* **Task instructions**
Tally every line of the listing below that holds "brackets", then give the tally alone.

* **Supplied information**
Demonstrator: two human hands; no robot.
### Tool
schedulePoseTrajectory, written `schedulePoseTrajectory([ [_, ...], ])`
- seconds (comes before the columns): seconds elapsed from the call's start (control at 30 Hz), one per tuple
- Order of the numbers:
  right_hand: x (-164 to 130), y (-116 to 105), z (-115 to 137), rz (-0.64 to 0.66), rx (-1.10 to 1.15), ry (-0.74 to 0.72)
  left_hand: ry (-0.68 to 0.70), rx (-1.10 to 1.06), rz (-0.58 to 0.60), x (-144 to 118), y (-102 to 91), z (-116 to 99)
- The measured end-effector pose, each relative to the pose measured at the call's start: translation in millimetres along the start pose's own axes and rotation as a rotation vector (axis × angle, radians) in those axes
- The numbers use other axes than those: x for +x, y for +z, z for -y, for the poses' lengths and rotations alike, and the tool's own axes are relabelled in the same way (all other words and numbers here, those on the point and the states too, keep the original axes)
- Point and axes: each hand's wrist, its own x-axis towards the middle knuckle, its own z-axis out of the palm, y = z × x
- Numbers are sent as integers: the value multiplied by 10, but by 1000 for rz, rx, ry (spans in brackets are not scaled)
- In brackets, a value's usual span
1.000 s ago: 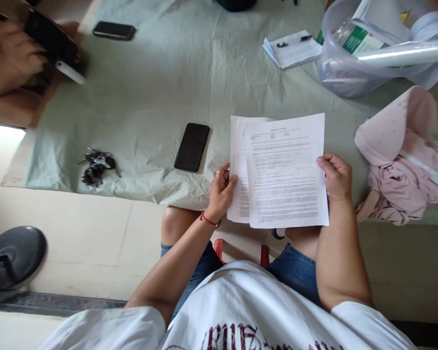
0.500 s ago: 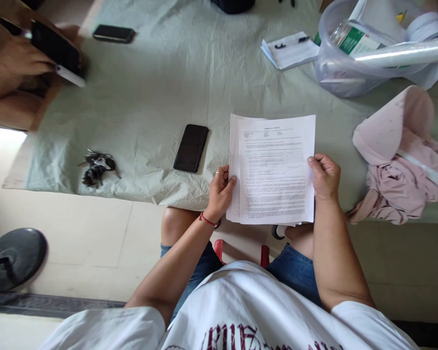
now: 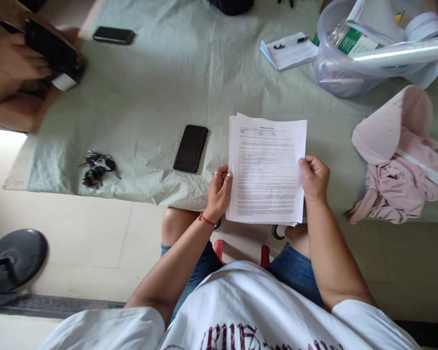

* **Exercise answer**
2